PROBLEM DETAILS
From the records below, copy every line that contains the word "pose".

.....

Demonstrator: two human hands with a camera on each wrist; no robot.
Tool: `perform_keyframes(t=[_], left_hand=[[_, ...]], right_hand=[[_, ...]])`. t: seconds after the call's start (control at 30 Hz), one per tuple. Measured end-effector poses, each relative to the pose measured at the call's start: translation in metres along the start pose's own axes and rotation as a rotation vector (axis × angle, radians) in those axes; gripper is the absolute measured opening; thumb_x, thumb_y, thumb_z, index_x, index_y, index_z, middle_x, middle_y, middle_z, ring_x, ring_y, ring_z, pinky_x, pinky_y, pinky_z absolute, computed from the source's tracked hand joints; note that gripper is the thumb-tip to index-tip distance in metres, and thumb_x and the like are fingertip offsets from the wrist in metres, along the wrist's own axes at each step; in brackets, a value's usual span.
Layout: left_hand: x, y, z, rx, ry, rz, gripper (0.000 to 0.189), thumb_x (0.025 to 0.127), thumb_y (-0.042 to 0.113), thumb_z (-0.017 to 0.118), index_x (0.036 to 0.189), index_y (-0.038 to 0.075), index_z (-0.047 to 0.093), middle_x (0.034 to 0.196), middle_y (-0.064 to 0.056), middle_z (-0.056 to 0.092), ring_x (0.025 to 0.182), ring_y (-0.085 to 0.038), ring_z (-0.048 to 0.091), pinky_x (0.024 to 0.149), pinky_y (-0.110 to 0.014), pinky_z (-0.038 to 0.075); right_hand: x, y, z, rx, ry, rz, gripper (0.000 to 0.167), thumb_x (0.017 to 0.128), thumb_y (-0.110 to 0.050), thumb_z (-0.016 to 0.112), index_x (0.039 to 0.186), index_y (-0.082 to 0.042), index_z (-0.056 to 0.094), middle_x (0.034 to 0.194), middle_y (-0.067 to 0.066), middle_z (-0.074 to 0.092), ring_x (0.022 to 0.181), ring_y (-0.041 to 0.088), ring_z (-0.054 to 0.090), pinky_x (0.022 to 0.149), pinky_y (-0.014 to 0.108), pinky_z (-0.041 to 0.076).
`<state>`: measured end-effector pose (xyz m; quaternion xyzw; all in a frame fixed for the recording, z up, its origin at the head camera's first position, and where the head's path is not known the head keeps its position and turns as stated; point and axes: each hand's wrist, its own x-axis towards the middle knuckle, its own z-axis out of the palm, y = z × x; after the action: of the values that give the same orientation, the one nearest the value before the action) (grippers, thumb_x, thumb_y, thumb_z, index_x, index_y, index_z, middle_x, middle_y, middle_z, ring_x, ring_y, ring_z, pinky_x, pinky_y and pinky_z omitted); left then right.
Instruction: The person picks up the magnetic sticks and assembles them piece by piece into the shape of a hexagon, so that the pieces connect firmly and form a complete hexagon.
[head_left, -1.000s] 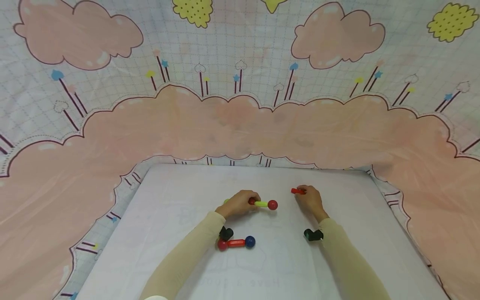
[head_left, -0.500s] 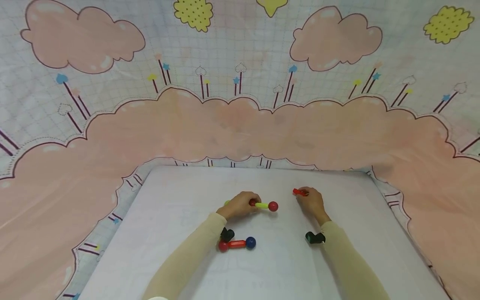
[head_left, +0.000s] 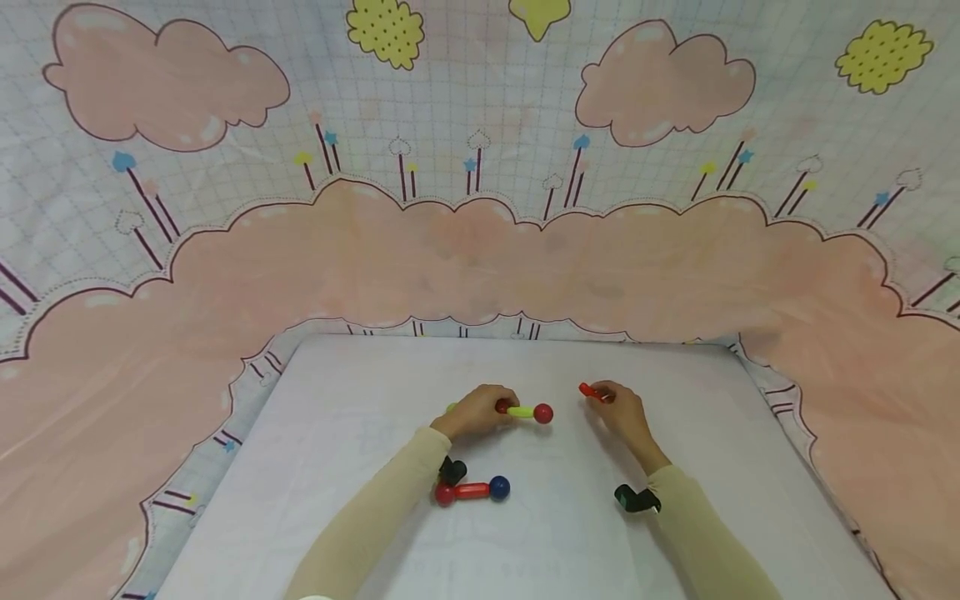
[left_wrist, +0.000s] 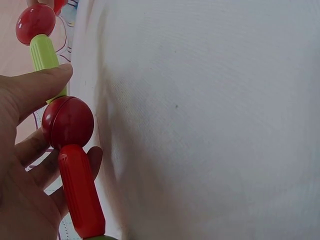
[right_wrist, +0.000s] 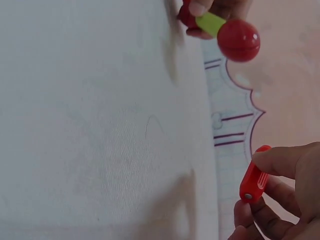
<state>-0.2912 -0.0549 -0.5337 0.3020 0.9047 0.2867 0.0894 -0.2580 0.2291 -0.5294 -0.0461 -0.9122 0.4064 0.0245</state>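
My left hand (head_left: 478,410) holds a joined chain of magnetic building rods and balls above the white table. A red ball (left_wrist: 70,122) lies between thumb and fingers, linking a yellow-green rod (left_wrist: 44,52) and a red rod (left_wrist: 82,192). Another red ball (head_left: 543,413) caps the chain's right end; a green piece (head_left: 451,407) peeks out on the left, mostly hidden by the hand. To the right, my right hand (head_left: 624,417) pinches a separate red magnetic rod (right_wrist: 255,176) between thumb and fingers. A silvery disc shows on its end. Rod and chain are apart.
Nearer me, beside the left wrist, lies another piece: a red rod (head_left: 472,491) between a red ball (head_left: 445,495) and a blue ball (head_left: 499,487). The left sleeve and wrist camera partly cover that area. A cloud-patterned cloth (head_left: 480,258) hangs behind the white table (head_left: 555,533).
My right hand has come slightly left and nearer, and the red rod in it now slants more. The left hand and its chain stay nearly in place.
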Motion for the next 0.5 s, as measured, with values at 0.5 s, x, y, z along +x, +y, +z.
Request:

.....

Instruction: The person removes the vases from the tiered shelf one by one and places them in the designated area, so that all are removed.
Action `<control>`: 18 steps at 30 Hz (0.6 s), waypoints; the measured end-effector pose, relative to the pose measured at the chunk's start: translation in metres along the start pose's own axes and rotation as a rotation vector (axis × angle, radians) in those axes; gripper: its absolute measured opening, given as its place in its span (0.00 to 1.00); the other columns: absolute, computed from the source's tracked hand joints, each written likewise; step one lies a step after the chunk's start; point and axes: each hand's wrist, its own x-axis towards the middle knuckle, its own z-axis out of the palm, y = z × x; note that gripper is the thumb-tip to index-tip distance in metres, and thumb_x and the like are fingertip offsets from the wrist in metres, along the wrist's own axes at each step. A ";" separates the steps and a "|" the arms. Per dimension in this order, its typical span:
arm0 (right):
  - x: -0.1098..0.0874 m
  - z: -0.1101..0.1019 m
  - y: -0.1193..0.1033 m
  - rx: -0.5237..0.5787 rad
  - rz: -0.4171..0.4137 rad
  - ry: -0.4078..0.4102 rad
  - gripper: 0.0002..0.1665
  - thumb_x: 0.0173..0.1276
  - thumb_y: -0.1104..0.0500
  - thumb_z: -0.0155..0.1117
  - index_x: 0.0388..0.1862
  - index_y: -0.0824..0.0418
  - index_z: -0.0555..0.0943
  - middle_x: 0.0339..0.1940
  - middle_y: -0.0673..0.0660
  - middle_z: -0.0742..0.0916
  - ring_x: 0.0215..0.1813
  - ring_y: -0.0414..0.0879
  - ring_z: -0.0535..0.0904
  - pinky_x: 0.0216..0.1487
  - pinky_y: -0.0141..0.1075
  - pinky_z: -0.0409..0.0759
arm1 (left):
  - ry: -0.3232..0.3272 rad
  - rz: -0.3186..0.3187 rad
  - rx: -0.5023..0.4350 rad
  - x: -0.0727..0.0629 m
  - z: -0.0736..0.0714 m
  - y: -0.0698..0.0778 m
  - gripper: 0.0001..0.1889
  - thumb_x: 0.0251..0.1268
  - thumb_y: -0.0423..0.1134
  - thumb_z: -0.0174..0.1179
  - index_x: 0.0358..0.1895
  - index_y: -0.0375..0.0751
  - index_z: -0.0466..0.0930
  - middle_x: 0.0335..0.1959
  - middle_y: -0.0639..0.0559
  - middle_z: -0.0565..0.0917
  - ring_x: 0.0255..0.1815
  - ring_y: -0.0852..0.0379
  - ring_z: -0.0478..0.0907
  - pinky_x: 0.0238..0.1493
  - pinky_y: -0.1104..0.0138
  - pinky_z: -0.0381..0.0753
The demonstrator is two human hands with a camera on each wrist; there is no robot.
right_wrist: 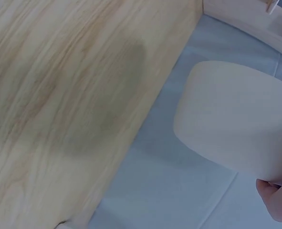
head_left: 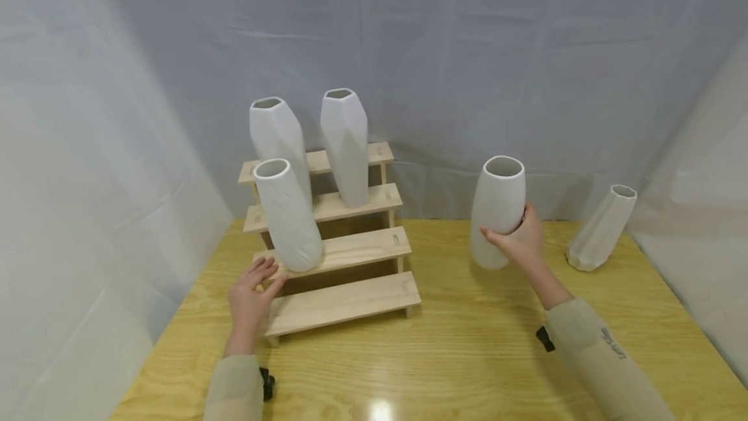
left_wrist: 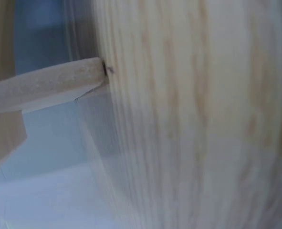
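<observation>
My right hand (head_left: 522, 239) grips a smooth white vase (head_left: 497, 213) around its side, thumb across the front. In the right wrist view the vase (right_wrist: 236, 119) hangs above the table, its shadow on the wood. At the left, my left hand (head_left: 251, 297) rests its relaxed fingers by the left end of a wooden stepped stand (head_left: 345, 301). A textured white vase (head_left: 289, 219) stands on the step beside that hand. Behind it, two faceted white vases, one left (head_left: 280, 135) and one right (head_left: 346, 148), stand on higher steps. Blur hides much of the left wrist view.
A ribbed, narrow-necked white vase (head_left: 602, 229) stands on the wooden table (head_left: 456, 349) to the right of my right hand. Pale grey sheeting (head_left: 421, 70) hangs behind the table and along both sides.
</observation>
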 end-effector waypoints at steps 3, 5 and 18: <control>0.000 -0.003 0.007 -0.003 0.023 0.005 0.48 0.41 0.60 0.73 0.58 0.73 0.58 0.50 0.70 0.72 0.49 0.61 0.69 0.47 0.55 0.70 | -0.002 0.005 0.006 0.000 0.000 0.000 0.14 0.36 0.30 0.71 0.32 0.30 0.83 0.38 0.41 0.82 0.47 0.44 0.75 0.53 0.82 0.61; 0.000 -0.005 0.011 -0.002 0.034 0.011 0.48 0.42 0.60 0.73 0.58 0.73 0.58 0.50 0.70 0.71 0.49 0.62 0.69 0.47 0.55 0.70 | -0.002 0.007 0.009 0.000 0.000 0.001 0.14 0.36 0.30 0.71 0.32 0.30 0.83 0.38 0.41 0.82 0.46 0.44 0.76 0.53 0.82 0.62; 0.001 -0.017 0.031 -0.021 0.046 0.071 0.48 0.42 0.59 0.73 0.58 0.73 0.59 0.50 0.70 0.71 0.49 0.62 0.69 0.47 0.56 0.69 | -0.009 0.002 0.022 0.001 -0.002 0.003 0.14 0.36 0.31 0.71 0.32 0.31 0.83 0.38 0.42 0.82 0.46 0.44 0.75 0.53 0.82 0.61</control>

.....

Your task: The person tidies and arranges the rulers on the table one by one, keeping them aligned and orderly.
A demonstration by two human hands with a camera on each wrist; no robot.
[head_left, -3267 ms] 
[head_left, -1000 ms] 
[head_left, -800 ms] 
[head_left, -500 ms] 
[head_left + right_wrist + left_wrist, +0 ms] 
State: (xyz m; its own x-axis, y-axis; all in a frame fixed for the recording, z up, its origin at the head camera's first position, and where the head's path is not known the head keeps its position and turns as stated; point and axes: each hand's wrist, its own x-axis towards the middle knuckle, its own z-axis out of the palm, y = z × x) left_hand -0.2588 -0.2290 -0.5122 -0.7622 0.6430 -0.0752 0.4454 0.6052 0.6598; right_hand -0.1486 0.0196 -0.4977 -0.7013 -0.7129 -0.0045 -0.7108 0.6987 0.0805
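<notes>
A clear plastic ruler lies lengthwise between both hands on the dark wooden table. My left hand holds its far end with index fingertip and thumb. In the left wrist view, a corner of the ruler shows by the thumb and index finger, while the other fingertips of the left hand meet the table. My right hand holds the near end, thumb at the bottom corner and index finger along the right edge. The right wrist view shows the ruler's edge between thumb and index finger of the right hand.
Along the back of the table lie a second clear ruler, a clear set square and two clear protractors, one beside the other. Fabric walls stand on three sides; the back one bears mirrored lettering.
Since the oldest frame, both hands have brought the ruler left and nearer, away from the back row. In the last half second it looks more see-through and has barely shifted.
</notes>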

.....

EXPECTED OUTPUT
Tool: `perform_keyframes(t=[_], left_hand=[[_, ...]], right_hand=[[_, ...]])`. t: seconds after the call's start (control at 30 Hz), one per tuple. Measured end-effector poses, each relative to the pose measured at the call's start: translation in metres along the start pose's own axes and rotation as a rotation vector (axis × angle, radians) in those axes; gripper is the absolute measured opening; thumb_x, thumb_y, thumb_z, index_x, index_y, index_z, middle_x, middle_y, middle_z, ring_x, ring_y, ring_z, pinky_x, pinky_y, pinky_z absolute, computed from the source's tracked hand joints; note that gripper is the thumb-tip to index-tip distance in metres, and thumb_x and the like are fingertip offsets from the wrist in metres, along the wrist's own axes at each step; in brackets, a value's usual span.
`<state>`: measured end-effector pose (xyz m; quaternion xyzw; all in a frame fixed for the recording, z up, its origin at the head camera's first position, and where the head's path is not known the head keeps its position and turns as stated; point and axes: each hand's wrist, its own x-axis towards the middle knuckle, its own z-axis out of the palm, y = z × x; after the action: of the values that give the same orientation, the one nearest the value before the action) (grippers, thumb_x, thumb_y, thumb_z, index_x, index_y, index_z, middle_x, middle_y, middle_z, ring_x, ring_y, ring_z, pinky_x, pinky_y and pinky_z omitted); left then right.
Action `<control>`: 18 steps at 30 Hz (0.6 s), waypoints; the measured end-effector pose, relative to the pose measured at the chunk's start: translation in metres along the start pose's own axes and rotation as a rotation vector (axis × angle, radians) in those axes; gripper: its absolute measured opening, given as its place in its span (0.00 to 1.00); the other columns: absolute, computed from the source's tracked hand joints, each written likewise; step one lies a step after the chunk's start; point and axes: each hand's wrist, its own x-axis towards the middle knuckle, its own z-axis out of the palm, y = z × x; note that gripper is the thumb-tip to index-tip distance in metres, and thumb_x and the like are fingertip offsets from the wrist in metres, along the wrist's own axes at each step. A ";" separates the steps and a "|" the arms. Per dimension in this order, its typical span:

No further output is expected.